What this task involves: From the entries below, list each line with "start".

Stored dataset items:

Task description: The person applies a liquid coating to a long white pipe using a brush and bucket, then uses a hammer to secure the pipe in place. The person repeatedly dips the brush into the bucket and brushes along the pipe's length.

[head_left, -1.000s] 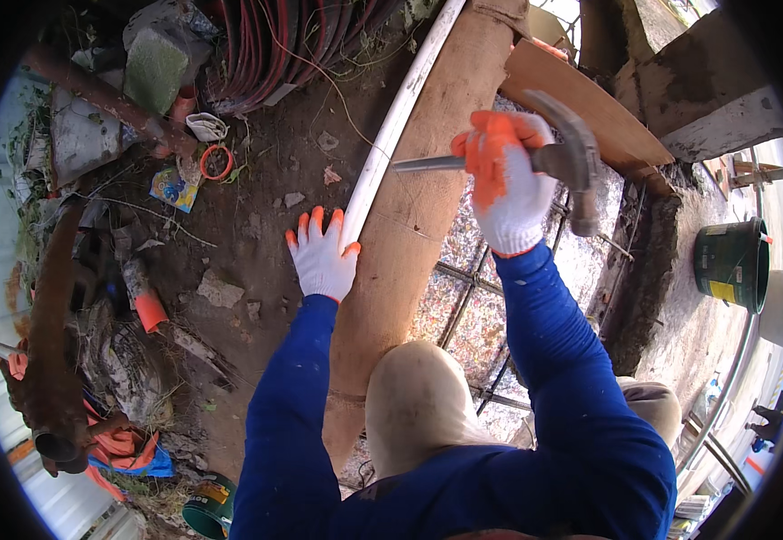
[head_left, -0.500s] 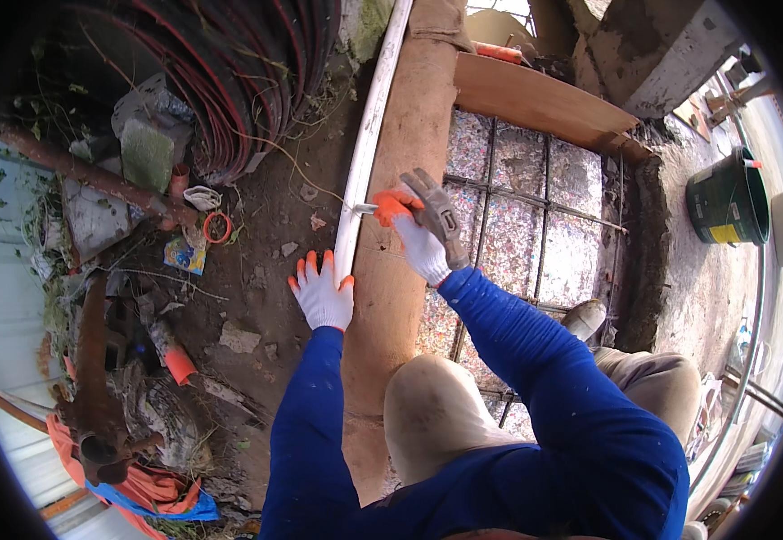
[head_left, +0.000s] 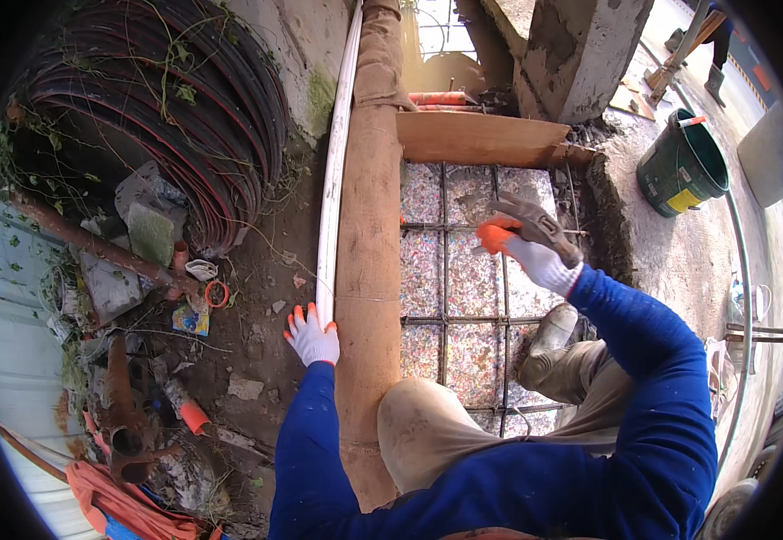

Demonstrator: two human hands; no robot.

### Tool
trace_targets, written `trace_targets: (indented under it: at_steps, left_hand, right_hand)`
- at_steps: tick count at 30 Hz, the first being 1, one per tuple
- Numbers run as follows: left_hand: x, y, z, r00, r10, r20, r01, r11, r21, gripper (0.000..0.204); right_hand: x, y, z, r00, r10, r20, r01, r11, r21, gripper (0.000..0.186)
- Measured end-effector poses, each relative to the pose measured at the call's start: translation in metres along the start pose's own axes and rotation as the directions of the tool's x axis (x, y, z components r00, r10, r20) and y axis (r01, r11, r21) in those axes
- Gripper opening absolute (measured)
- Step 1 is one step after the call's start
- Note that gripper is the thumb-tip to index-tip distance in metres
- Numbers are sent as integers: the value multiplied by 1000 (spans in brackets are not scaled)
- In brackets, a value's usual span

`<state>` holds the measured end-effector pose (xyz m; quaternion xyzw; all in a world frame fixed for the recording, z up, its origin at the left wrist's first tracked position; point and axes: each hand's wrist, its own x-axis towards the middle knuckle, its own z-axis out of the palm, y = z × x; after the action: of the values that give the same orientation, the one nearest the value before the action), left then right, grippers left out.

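Observation:
My left hand [head_left: 311, 335], in a white glove with orange fingertips, rests with spread fingers at the near end of a long white strip [head_left: 334, 191], which looks like a pipe. That strip runs along the left edge of a long brown beam [head_left: 369, 243]. My right hand [head_left: 528, 255], gloved alike, is closed round what looks like a worn claw hammer [head_left: 540, 225]. Its head lies above my fist, and a pale tip pokes out by the fingers. The hand is over a steel bar grid [head_left: 504, 279], apart from the strip; the grip itself is mostly hidden.
Coiled black-and-red hose [head_left: 229, 135] lies at the far left. Rubble, a rusty pipe [head_left: 94, 243] and an orange cloth [head_left: 108, 490] fill the left side. A brown board [head_left: 481, 137] spans the grid's far end. At right stands a dark green bucket [head_left: 684, 171]; another person's leg [head_left: 718, 67] shows beyond.
My right hand has drawn away from the white strip to the right with the hammer, and the pale tip no longer meets the strip. My left hand stays on it. The view has shifted.

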<state>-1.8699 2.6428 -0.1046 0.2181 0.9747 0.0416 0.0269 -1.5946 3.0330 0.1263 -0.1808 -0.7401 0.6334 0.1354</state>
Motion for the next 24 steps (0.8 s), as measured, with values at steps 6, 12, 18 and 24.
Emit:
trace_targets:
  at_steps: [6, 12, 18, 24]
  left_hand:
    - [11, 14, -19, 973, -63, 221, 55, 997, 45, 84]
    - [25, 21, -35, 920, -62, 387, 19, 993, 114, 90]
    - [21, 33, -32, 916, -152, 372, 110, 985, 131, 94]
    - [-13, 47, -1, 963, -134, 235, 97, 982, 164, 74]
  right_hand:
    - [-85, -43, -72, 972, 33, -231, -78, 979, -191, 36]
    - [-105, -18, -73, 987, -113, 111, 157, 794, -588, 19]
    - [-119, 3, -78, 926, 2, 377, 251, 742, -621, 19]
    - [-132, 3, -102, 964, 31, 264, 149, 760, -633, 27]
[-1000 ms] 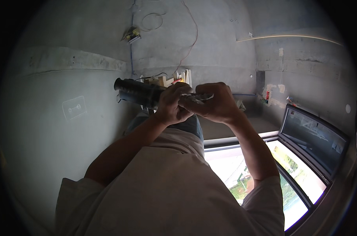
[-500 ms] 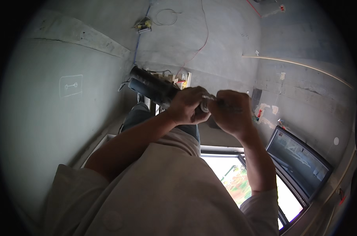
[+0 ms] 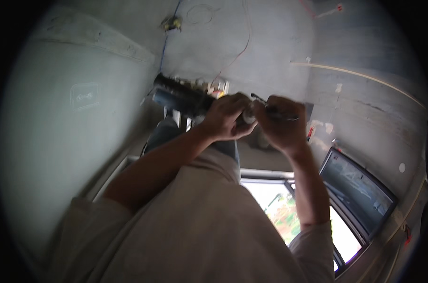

Output:
- Measured end-effector poses, each relative to the pose measured at the call's start: translation in metres along the start pose's own axes and rotation as the directions of the tool's x axis (x, y, z components r00, r10, r20) and y axis (r01, r11, r21) in those axes
- Step 1 is one step after the call's start

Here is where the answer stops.